The field of deep learning further explores the world of ANNs by branching off and creating recurrent neural networks, generative adversarial networks, long/short term memory networks, convolution networks, Markov chains, Hopfield networks, and many many more. However, for the purposes of this article (and staying sane), I will go in-depth into the intuition behind deep feedforward neural networks.
Please note if you haven’t read my article on perceptrons, please do! (It’s a fast read and has some info that’ll help with understanding ANNs)
I would also highly suggest reading about Univariate Linear Regression to gather an understanding of mathematical notation for ANNs and Linear Algebra to better understand this article. You will need this information. To get a good understanding of what activation function we use and why, you should read about them here.
It’s Just Addition
Please don’t do what I did and make ANNs out to be difficult. They simply aren’t.
Because an ANN is simply layers of perceptrons, we will look first at what that entails.
For a refresher, a perceptron has input nodes and a single output node. Each input node is connected by its own weight synapse to the output node. To calculate the output of a perceptron, you take the sum of each input node multiplied by its corresponding weight value.
Let’s take a look at this simple perceptron:
In this case, y is equal to:
!!y=x_1w_1+x_2w_2!!
Or, in a more abstract view:
!!y=\sum^m_{i=0}x_iw_i!!
where m is the number of inputs and i is the specific input and weight specified by its index. this sum is known as the “weighted sum”.
An ANN has **layers **of these perceptrons where output layers can have more than one node. A very simple ANN structure looks like this:
This is an ANN with 3 layers. As you can see, there is an input and output layer (column) of nodes, but there is also a 3rd layer in the middle. This is called the “hidden” layer. The node values in this layer are the outputs from the first layer and the inputs to the last layer (outputs). If you add a second hidden layer, the values from the first hidden layer are used in the weighted sum for the second.
You can add as many hidden layers as you want, although the math gets more tedious (not harder!) the further you go.
Let’s Delve
In the depiction above, each node in a certain layer is connected to every node in the previous layer through a synapse/weight. This type of network is known as a fully connected network and is the type of ANN that I will be focusing on in this article.

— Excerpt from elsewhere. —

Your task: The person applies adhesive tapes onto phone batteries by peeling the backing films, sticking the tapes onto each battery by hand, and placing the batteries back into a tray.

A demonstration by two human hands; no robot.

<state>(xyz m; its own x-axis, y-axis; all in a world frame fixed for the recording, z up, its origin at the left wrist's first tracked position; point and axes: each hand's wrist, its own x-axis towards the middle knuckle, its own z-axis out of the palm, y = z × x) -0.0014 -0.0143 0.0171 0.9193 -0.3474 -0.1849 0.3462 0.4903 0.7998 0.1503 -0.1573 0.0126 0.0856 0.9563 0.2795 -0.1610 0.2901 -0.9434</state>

Because of this connectedness, a node’s value, as in a perceptron, is the weighted sum of all of the nodes in the previous layer. However, unlike a perceptron, the weighted sum is not passed through a step function to determine the final value of an output node. It is passed through some activation function that presents some complex mappings between the weighted sum and the node’s actual value. They introduce non-linearity into the network. This non-linearity is extremely important to the network’s ability to learn. It is crucial that the activation function be non-linear or else the entire network can only conform to linear patterns such as a line of best fit.
With a non-linear activation function, the ANN can conform to complex $x,y$ mappings like this one:
I hope you can now understand some of the key differences between a neural network and a perceptron. In the next section, I will go into the concept of forward propagation.
Producing Outputs
Forward propagation is the process of taking input values and propagating them through the network’s layers until you find the final outputs. Basically, it is the process of executing the ‘function’ of the neural network which is to take input values and use weights and non-linear activation functions to transform them into some output values.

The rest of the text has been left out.